AIM OF THE TASK. Type again, exactly, the lines below from the start through the line that includes "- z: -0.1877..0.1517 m".
Segment Start: RAW DATA
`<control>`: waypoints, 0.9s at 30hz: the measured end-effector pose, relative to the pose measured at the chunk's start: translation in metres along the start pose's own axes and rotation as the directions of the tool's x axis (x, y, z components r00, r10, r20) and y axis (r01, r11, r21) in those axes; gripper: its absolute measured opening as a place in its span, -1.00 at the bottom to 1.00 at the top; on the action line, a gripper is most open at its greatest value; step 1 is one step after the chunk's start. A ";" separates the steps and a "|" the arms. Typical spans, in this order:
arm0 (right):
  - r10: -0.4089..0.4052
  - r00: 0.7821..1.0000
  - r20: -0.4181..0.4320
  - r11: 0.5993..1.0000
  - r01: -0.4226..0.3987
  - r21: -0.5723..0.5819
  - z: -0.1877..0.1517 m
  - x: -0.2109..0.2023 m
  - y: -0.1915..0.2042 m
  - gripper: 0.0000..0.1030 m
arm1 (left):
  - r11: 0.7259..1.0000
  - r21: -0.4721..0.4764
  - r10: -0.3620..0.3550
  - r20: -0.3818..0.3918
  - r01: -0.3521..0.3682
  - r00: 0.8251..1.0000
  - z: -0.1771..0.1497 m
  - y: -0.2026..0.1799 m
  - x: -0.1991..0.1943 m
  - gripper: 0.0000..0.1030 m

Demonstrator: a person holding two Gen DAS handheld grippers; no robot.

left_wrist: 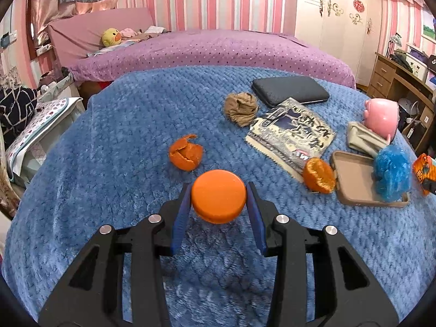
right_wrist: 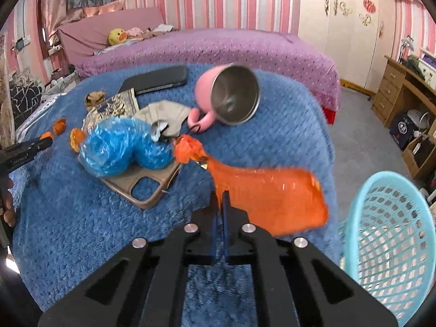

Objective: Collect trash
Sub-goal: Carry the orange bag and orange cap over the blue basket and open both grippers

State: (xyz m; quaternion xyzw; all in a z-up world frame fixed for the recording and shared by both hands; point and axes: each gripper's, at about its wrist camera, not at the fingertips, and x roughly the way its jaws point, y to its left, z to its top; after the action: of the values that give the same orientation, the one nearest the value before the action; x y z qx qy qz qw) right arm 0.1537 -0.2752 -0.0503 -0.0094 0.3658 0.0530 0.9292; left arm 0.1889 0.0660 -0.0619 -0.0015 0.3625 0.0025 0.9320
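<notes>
Basket shows only beside right hand-held gripper pinching orange wrapper.

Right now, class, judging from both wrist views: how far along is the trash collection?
Nothing visibly done: what shows of the blue basket looks empty. In hand: left gripper holds an orange cap; right gripper pinches an orange wrapper beside the basket. Left: orange peels, blue plastic bag, on the blanket.
</notes>
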 end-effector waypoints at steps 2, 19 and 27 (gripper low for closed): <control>-0.006 1.000 0.023 1.000 0.005 0.009 0.002 -0.008 -0.007 -0.94 | 1.000 0.004 -0.004 0.015 0.004 1.000 0.001 -0.006 -0.006 -0.24; -0.139 0.984 0.113 0.969 0.111 0.221 -0.017 -0.077 -0.140 -0.94 | 0.970 0.148 -0.211 0.124 0.192 0.970 0.027 -0.183 -0.063 -0.24; -0.216 0.973 0.088 0.928 0.176 0.327 -0.048 -0.095 -0.209 -0.94 | 0.916 0.249 -0.337 0.051 0.315 0.940 0.005 -0.293 -0.060 -0.24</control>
State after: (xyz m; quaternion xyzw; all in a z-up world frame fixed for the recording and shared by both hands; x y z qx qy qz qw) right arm 0.0744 -0.4940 -0.0251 0.1067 0.3092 -0.0991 0.9398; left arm 0.1499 -0.2272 -0.0168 0.0494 0.3112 -0.1962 0.9286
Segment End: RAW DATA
EXERCISE SOLUTION.
`<control>`: waypoints, 0.9s at 30hz: the measured end-effector pose, relative to the pose measured at the chunk's start: translation in metres along the start pose's own axes and rotation as the directions of the tool's x axis (x, y, z components r00, r10, r20) and y axis (r01, r11, r21) in those axes; gripper: its absolute measured opening as a place in its span, -1.00 at the bottom to 1.00 at the top; on the action line, a gripper is most open at its greatest value; step 1 is one step after the chunk's start. A ";" separates the steps and a "|" the arms. Typical spans, in this order:
arm0 (right):
  - r10: -0.4089..0.4052
  - r00: 0.7821..1.0000
  - r20: -0.4181..0.4320
  - r11: 0.5993..1.0000
  - r01: -0.4226..0.3987
  - r21: -0.5723..0.5819
  - z: -0.1877..0.1517 m

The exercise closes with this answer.